US Rep. Brown asks federal judge to stop Legislature
Brown has furiously fought the Florida Supreme Court’s ruling that her district should no longer run from Jacksonville in the north to Orlando in the south and should instead have an east-west orientation. They would be wise to ignore U.S. Rep. Dan Webster, R-Winter Garden, who showed up to complain that the legislative staff had carved his Orlando area district into several districts and left him nowhere he can win. It sensibly placed almost all of Manatee County and all of Sarasota County in the same district.
The Supreme Court found last month that GOP political operatives colluded to submit maps favoring the Republican Party that were eventually passed by lawmakers.
Their questions were often indirect swipes at the Florida Supreme Court for mandating that the Legislature draw the maps in a certain way, and for further ordering that legislators record conversations with staff and preserve all documents involved in the redistricting process.
“It is probably, in my opinion, the least polarized county in the state of Florida”, said Leon County Supervisor of Elections Ion Sancho. On Day 2 of the special session, a joint committee of House and Senate members began the process of redrawing the state’s congressional district lines. The lawsuit challenged the current shape of her district on the grounds that it creates “racial packing” by unnecessarily putting a large number of African-American voters together in a district. The court said those districts, drawn in 2012, did not comply with a voter-approved “Fair Districts” constitutional amendment aimed at preventing gerrymandering. Graham’s Northwest Florida swing seat would become heavily Republican, while Webster’s Central Florida district would become friendly to Democrats. The dilution of the black voting population in her district is in violation of the 1965 Voting Rights Act, she contends. That map, which legislative leaders have made it hard to amend, would dramatically change District 16 – for the worse.

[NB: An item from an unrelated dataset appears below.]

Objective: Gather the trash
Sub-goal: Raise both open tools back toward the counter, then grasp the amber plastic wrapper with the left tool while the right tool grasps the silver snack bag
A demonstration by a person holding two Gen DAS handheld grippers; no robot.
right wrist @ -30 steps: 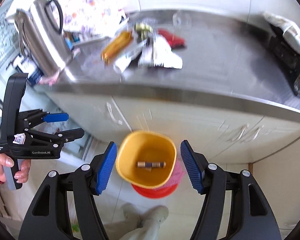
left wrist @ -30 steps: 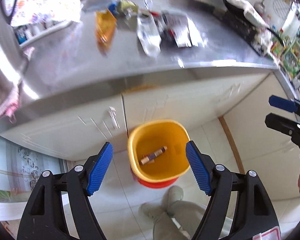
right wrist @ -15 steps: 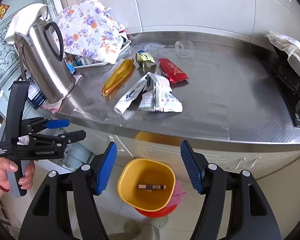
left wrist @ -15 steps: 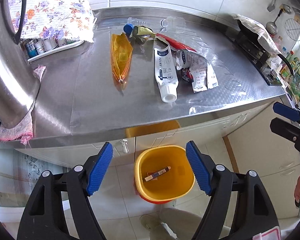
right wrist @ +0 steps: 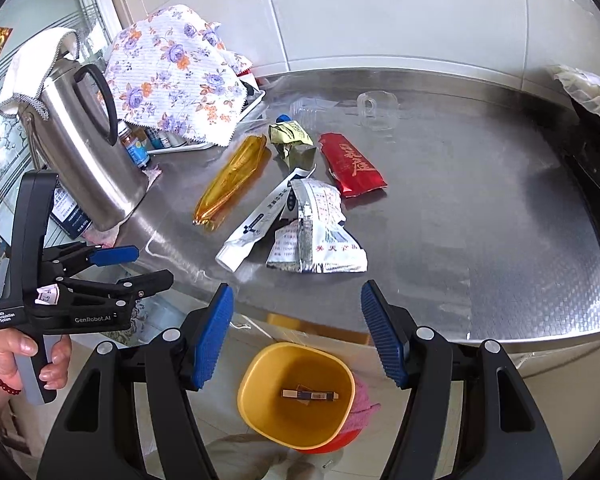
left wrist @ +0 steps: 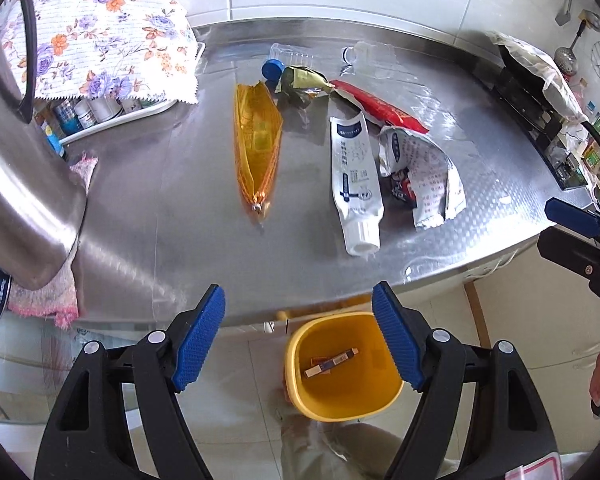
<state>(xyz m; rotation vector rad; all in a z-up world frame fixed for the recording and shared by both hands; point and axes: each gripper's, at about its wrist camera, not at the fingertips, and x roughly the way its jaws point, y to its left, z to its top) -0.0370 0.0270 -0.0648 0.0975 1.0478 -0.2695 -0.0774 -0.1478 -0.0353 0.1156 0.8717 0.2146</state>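
While wrappers point(left wrist: 420, 178) litter the counter point(left wrist: 180, 208), both hand-held grippers agape

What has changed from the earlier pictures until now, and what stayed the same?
Both views have risen from the yellow bin toward the steel counter, so the left gripper and right gripper came up, open and empty. Nothing was grasped or released. The wrappers, the white tube and the small box in the bin stayed put.

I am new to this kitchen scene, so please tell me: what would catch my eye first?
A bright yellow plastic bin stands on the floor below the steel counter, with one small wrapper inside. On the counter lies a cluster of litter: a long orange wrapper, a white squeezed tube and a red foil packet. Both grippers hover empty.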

An amendment filed in the House by Rep. Dave Kerner, D-Lake Worth, would continue to allow the districts of Congressman Ted Deutch and Congresswoman Lois Frankel – both Democrats – to run from north to south. The court asked lawmakers to redraw the districts, but said the Legislature didn’t necessarily have to use a “stacked” formation – with one district taking up most of the northern territory and another to the south. “This new plan not only disfavors the incumbent but appears to be an attempt to eliminate the incumbent”.
“The new configuration for District 10 makes the seat uncompetitive for anyone in my party, including me….”
The proposed map rolled out last week would affect most of the state’s 27 congressional districts and could result in a shift in the partisan balance of the state’s delegation.
Senate Reapportionment Chairman Invoice Galvano, R-Bradenton, defined that in contrast to different instances during which a regulation is struck down as unconstitutional, the redistricting case not permits the Legislature the good thing about a presumption that what it did was proper. “If the Supreme Court upholds it, they’re the appeal”, Webster said.
Webster would not say whether he would seek reelection should the redrawn district remain.